The difference in player shooting ability between this year and last year is sampled directly in the generated quantities.
If you’ve read enough of these posts, you probably could have guessed the model structure by now.
Improving Players
We’ll walk through LeBron James as an example. How well is LeBron James shooting from three this year and last year? And how certain are we in those estimates?
There’s a few things to notice:
It looks like he’s better this year than last. There is a bit of overlap between the season’s estimates, but it’s probably safe to say LeBron James is improving (we'll come back to this).
The uncertainty in this year’s estimate is greater than the uncertainty in last year’s estimate. As usual, this makes sense; we have less data to go on this year, so it’s harder to have precision in our estimates.
LeBron James’s actual 3PT% this season is 39.5%. Our hierarchical model gives him a slightly lower shooting ability. We don’t have enough data to think he’s going to keep shooting at 39.5% yet.
So, how much has he improved? And how certain are we?
He’s probably improved about 5 percentage points, but the uncertainty is pretty large. Maybe 2.5%, maybe 7.5%. But there is a pretty good chance he improved.

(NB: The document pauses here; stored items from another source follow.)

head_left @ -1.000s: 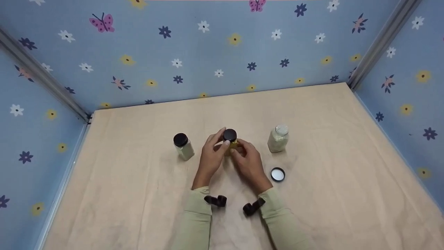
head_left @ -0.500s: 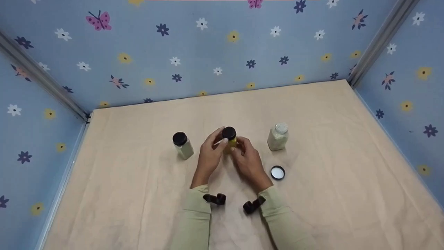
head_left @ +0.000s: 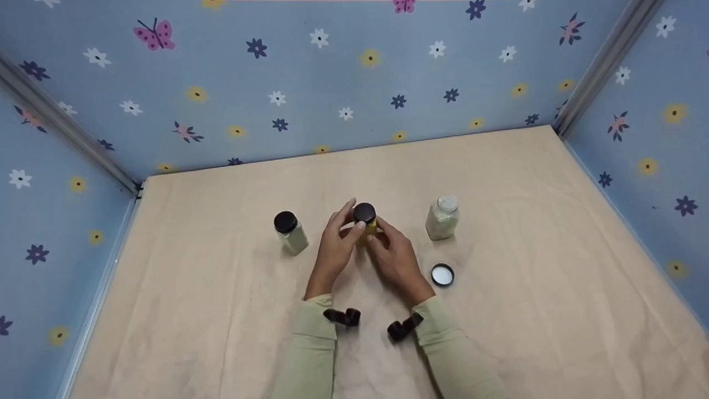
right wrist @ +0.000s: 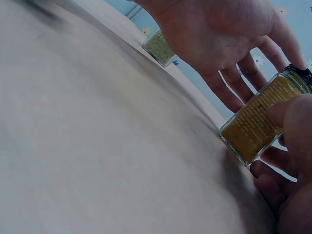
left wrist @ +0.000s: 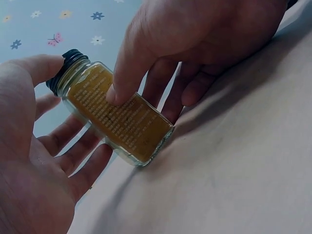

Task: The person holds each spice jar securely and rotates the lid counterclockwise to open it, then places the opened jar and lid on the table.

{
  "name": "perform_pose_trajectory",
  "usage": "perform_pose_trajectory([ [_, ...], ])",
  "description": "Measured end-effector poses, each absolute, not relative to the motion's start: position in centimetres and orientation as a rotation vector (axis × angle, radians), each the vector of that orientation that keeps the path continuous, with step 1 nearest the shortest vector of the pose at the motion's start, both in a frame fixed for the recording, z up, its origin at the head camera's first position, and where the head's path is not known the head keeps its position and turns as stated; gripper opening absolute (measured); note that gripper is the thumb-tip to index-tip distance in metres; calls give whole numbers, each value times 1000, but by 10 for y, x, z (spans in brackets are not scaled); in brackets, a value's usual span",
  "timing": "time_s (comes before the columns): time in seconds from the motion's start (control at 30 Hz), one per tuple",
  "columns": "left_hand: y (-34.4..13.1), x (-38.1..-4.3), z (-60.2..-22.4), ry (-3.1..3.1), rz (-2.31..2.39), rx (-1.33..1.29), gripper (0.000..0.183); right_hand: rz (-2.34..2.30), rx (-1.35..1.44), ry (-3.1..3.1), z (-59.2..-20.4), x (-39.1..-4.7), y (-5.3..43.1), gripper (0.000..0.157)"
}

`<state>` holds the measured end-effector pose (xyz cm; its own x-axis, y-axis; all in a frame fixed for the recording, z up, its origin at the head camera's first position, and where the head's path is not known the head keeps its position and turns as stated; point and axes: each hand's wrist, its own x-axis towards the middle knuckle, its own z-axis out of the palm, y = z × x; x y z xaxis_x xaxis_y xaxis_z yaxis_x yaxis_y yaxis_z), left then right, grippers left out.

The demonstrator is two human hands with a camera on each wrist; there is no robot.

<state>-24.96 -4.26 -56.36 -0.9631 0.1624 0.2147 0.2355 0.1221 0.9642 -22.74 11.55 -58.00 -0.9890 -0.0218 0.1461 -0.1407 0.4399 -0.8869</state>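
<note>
Between both hands stands a glass spice jar [left wrist: 119,117] of yellow-brown powder, with fine print on its side and a black screw cap [head_left: 364,213]. My left hand [head_left: 334,249] holds it near the top, the thumb against the cap and the fingers spread behind the glass. Lower down, my right hand [head_left: 396,260] grips the jar's body; its thumb lies over the print, seen in the left wrist view. The base is close over the cloth in both wrist views.
Left of the hands stands a pale green jar [head_left: 293,237] with a black cap. To the right is a similar jar [head_left: 442,221] with a whitish top, and a loose black cap [head_left: 442,275] lies white side up near it. Flower-patterned walls [head_left: 354,77] enclose the beige table [head_left: 183,310].
Both hands keep their hold on the spice jar, with barely any shift of the fingers. The whole head view has shifted slightly.
</note>
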Motion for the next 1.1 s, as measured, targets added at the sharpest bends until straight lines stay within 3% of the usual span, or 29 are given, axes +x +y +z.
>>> perform_pose_trajectory([
  [1.1,-28,-245,-558,-2125,-2049,-225,50,1602,108,-2538,-581,-227,114,52],
])
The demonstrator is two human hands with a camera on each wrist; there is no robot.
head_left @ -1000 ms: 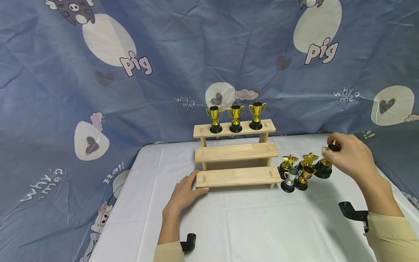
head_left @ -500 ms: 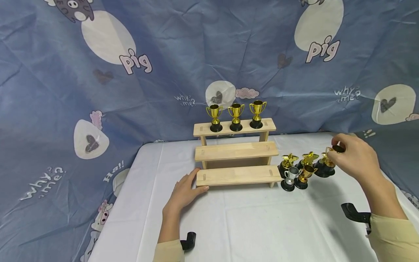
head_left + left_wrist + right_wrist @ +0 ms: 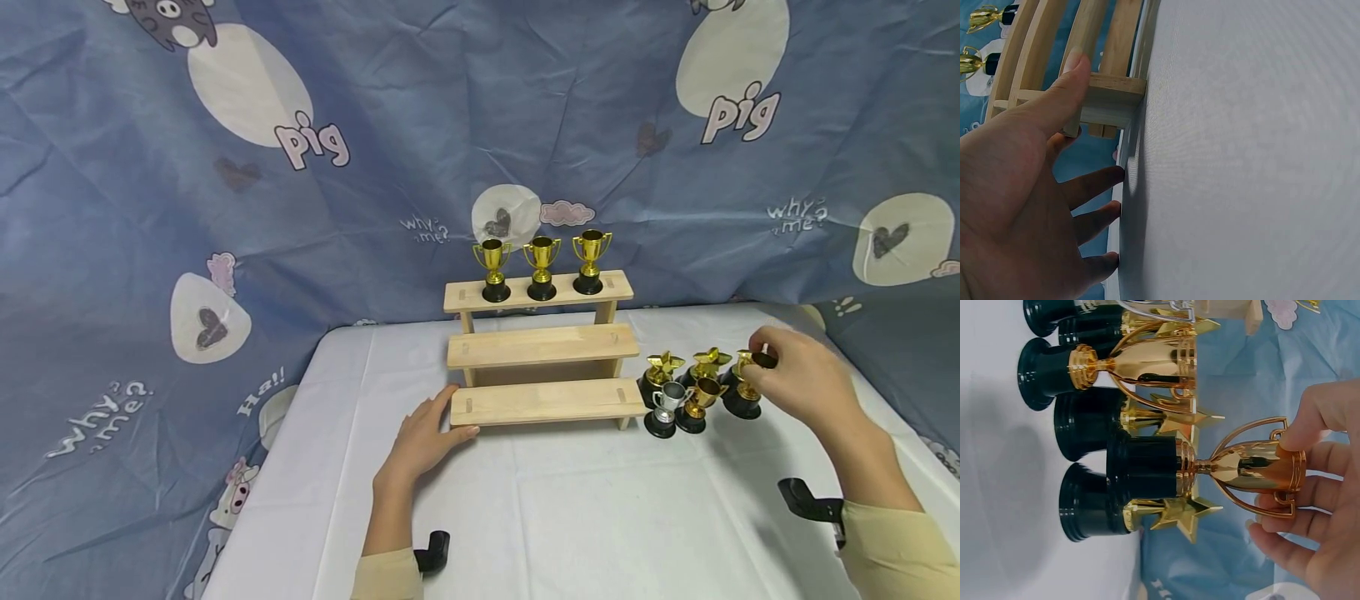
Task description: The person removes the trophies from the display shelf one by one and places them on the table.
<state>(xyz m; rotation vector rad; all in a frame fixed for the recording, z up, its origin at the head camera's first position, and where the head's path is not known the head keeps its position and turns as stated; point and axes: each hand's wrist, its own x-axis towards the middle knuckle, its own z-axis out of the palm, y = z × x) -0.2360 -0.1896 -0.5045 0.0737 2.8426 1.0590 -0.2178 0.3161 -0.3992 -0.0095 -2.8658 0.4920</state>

Here are the top players that look like they improved at 3PT shooting this season (and our certainty in that improvement).
What’s most interesting is how few players we can say with certainty are improving. Man, Jalen Smith though.
Declining Players
Now, let’s look at players that are worse this season.
Luke Kennard really stands out.
Looking Ahead
I want add two improvements to the model:
For each player, put a prior on this year’s ability using their last years ability. If we haven’t seen much from them, assume they’re the same as last year.
Use other stat improvements to improve the 3PT shooting improvement estimate. If a player has very clearly improved in free throw shooting, is that predictive that they improved in 3PT shooting (even if we haven’t seen very much 3PT shooting yet?)
I think I’ll tackle these in multiple steps/posts.
I didn’t realize substack’s spell check was broken until after I sent out my last email. Nothing like coming back from a 2 year hiatus looking drunk.
Model Code
// Year-over-year improvement model
data {
int<lower=1> N_players;
int<lower=0> player_attempts_last_year[N_players];
int<lower=0> player_attempts_this_year[N_players];
int<lower=0> player_successes_last_year[N_players];
int<lower=0> player_successes_this_year[N_players];
}
parameters {
vector[N_players] theta_last_year;
vector[N_players] theta_this_year;
real theta_bar;
real<lower=0> sigma_bar;
}
model {
// Priors, hierarchical
theta_bar ~ normal(-1, 10);
sigma_bar ~cauchy(0, 5);
theta_last_year ~ normal(theta_bar, sigma_bar);
theta_this_year ~ normal(theta_bar, sigma_bar);
// Likelihood
for(player in 1:N_players) {
player_successes_last_year[player] ~ binomial_logit(player_attempts_last_year[player], theta_last_year[player]);
player_successes_this_year[player] ~ binomial_logit(player_attempts_this_year[player], theta_this_year[player]);
}
}
generated quantities {
// Transform theta back to probability
vector[N_players] theta_last_year_probability;
vector[N_players] theta_this_year_probability;
theta_last_year_probability = inv_logit(theta_last_year);
theta_this_year_probability = inv_logit(theta_this_year);
// Calculate Difference
vector[N_players] theta_probability_difference;
theta_probability_difference = theta_this_year_probability - theta_last_year_probability;
}